# [What this task involves]
Below are several records. Retype exactly those lines running from the one with "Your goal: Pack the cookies" through the one with "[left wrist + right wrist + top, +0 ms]", end lines included, and no others.

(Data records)
________
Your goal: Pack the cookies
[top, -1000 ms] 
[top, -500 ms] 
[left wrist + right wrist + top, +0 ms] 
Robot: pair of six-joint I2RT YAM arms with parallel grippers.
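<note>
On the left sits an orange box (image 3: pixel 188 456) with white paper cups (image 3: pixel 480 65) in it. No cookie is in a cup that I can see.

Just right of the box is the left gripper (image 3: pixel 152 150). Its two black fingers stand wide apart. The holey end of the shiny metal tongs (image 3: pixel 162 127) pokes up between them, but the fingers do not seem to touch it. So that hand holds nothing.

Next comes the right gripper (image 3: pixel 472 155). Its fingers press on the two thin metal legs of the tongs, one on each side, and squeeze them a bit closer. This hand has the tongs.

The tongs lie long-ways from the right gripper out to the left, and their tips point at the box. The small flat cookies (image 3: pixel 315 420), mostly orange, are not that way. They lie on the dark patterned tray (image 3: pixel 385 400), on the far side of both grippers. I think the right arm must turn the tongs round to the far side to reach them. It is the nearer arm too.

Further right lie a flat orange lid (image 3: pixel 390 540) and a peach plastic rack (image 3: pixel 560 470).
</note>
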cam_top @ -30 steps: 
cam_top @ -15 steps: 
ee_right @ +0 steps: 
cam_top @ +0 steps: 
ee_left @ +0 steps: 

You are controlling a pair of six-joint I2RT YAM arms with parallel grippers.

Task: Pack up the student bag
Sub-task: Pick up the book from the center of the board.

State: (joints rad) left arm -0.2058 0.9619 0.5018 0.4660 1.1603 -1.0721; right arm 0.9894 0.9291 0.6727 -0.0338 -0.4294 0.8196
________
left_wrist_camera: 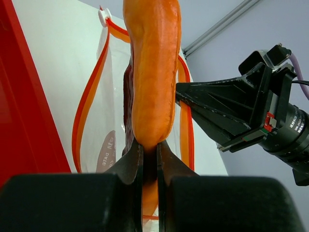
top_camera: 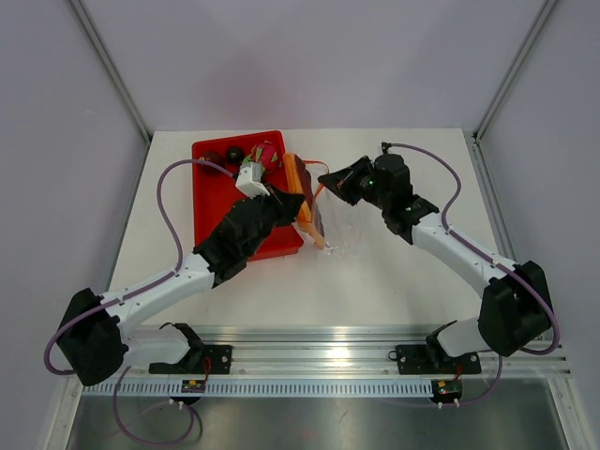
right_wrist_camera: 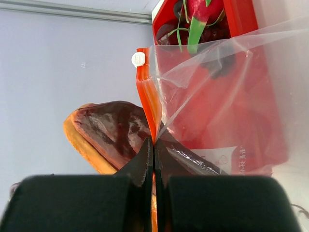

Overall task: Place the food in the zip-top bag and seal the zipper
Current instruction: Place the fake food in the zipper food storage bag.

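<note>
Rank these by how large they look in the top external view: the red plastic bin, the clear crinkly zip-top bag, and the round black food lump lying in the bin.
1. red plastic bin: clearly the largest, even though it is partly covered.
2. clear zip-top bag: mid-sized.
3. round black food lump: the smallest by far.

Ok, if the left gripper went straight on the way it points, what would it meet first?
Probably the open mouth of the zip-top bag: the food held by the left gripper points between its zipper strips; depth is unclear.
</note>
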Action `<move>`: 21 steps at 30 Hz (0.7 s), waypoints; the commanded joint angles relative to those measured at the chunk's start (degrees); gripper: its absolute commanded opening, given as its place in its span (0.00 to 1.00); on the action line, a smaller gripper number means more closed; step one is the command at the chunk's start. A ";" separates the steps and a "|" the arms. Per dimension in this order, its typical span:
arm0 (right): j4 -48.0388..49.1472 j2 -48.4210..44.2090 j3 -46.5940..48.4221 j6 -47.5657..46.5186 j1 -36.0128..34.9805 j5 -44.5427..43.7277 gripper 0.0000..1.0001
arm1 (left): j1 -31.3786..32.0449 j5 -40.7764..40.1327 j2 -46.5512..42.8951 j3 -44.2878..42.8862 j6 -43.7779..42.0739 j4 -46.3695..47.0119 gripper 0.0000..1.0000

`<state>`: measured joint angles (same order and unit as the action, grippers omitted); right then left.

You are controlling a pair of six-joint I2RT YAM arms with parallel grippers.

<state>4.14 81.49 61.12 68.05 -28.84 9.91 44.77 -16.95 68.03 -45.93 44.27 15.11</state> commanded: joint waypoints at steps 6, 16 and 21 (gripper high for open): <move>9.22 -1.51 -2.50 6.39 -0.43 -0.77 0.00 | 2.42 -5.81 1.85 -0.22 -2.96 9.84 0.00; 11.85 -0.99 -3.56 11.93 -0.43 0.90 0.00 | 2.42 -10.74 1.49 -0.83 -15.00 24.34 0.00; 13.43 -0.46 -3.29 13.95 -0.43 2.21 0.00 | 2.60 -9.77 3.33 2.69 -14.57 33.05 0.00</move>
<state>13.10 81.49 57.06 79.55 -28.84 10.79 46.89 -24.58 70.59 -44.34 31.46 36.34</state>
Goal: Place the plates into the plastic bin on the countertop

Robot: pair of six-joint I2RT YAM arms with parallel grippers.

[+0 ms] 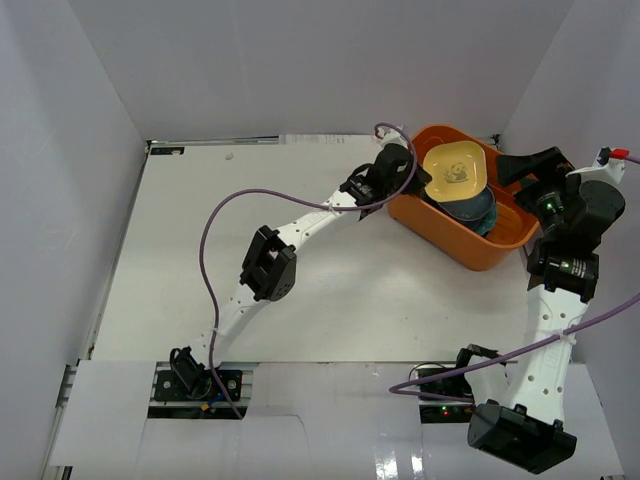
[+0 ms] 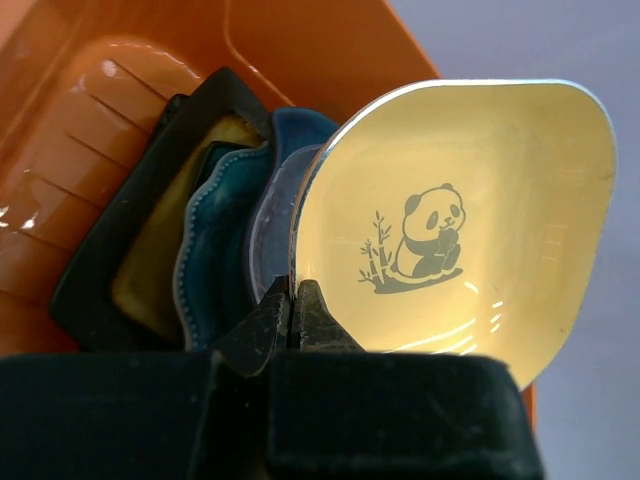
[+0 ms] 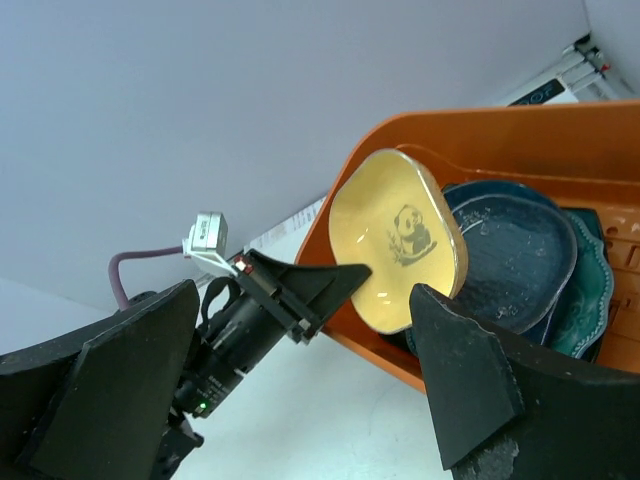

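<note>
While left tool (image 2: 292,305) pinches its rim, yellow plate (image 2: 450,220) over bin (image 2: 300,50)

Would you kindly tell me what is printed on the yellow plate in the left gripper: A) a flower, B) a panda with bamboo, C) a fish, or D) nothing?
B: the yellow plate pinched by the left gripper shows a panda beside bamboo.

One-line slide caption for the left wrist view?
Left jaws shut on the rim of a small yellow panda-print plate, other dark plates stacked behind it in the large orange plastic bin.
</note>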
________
# [Written response]
Your goal: Pack the cookies
[top, -1000 ms] 
[top, -500 ms] 
[left wrist + right wrist + top, +0 ms] 

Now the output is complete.